The militia movement, a movement of violent racist Biffs who organized their very lives around the notion that they would someday need to kill their fellow Americans in gaudily large numbers and would be hailed as heroes once they had done it, moved out of fringe cult status and into the realm of communicable disease, something the new NRA leaders would spread like syphilis to a nation of Biffs feeling thoroughly emasculated by new rules putting new limits on how racist and sexist a Biff could be, on the street or in the lunchroom, before the courts would get involved.
It was the money that led to everything else; once the National Rifle Association put their fortune toward the syphilitic militia version of "gun rights," it took little time for lawmakers to start repeating the same refrains. The ones that would not were disposed with. So now it is the militia version of "gun rights" that is the defining version, the one predicated on the need for assembling roving militias on a moment’s notice and on the God-given right of every last Biff to be his own one-man militia, if he sees a non-deferential teen boy carrying a pack of Skittles in a non-deferential way, and render immediate sidewalk judgment on the child who has thereby enraged him.
That is the short version, anyway. The longer version would add notes about rangeland Biffs of a certain sort and their firm belief that they, by nebulous right, are the only true heirs to their dibs-called federal lands and are therefore entitled to shoot at every other human, government-employed or day hiker, who might set foot on them.

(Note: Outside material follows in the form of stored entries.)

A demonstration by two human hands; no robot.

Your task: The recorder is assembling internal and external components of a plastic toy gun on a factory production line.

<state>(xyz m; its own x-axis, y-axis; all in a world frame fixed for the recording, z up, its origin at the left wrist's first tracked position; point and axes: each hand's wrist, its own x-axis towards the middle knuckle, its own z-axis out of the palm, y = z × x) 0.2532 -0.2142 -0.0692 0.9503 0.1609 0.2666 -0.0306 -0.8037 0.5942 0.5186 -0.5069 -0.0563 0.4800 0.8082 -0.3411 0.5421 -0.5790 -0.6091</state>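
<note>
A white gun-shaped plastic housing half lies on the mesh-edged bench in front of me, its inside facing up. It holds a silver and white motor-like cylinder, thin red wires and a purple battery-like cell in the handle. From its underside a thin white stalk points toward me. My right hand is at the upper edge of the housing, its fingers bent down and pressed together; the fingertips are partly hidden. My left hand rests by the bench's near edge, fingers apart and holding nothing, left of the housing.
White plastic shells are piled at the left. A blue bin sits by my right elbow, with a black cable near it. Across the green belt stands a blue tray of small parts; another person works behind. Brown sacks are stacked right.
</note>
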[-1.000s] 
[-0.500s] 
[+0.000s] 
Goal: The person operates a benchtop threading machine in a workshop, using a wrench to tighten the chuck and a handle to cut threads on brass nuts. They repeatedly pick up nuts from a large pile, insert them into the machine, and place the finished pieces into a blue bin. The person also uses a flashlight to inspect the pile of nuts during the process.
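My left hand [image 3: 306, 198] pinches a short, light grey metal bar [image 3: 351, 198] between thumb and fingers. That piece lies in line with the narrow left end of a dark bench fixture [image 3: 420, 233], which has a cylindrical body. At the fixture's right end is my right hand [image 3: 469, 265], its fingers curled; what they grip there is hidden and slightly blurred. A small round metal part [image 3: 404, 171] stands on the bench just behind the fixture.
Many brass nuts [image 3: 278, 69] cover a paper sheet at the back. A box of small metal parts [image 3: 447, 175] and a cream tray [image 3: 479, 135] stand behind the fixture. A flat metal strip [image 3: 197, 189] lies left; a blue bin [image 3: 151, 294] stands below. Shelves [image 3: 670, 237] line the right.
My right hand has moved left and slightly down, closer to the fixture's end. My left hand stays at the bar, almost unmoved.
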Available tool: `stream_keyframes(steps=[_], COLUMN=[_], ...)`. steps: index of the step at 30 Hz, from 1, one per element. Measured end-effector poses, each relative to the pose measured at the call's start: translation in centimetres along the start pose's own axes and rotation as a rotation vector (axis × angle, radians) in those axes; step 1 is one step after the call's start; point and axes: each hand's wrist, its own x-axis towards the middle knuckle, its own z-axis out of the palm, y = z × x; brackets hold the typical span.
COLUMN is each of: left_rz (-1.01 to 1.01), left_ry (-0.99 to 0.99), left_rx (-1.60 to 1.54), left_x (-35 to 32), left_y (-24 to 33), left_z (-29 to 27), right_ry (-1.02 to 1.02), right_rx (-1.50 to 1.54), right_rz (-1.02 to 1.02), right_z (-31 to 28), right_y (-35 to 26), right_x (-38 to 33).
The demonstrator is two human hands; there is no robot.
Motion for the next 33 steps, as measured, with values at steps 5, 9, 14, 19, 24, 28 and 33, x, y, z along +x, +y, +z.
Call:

It would include the brief bit in which sacrosanct gun “rights” were hurriedly carved up—by Ronald Reagan Himself, no less—when black Americans began to show up with rifles in the same manner previously deemed to be a show of earnest patriotism when white Americans had done it, and would probe the long modern history of the NRA using the imagined threat of armed black Americans coming toward your neighborhood as a primary reason armed white Americans need to not just own guns, but stockpile them in ever-greater quantities and be privileged with newly slackened laws defining new rules of engagement that consisted, for the most part, of if I feel like it.
It would sketch out the weird pseudo-religious origins of the whole sorry enterprise, the campfire stories told in every magazine of an encroaching armageddon in which government will collapse, non-white Americans will roam the streets looking for food that the Good White People have stored in their bunkers (an invariably ultra-racist reimagining of the tale of the Ant and the Grasshopper) and the most current of international enemies (once the Soviet Union, now China or Cuba or the massive private armies of international climate research—it makes not a bit of difference) seizes the opportunity to capture Biff Meadows, the small-town jewel of Biff County, as foretold by the ammunition-sellers' third-quarter prophecies.
But the core of it is that it is not guns themselves that have embedded so deeply into the American soul, but a national obsession with "good" murder, and an absolute conviction that the Day of Good Murder is forever creeping closer, and closer still, and in that inevitable future moment it is the Biff with the most guns who will win the day. That is what the United States has that Australia or New Zealand or Europe lack: a newly modernized cultural identity in which the law is whatever the most-armed person says it is. You do not merely have a right to own a gun. You have an absolute right to pull the trigger, whenever you like, and let God and a courtroom sort out the remaining details.
If it is incomprehensible, then good. That means you have not contracted the prion disease, and your personal civilization remains intact. Would that all of us were so lucky.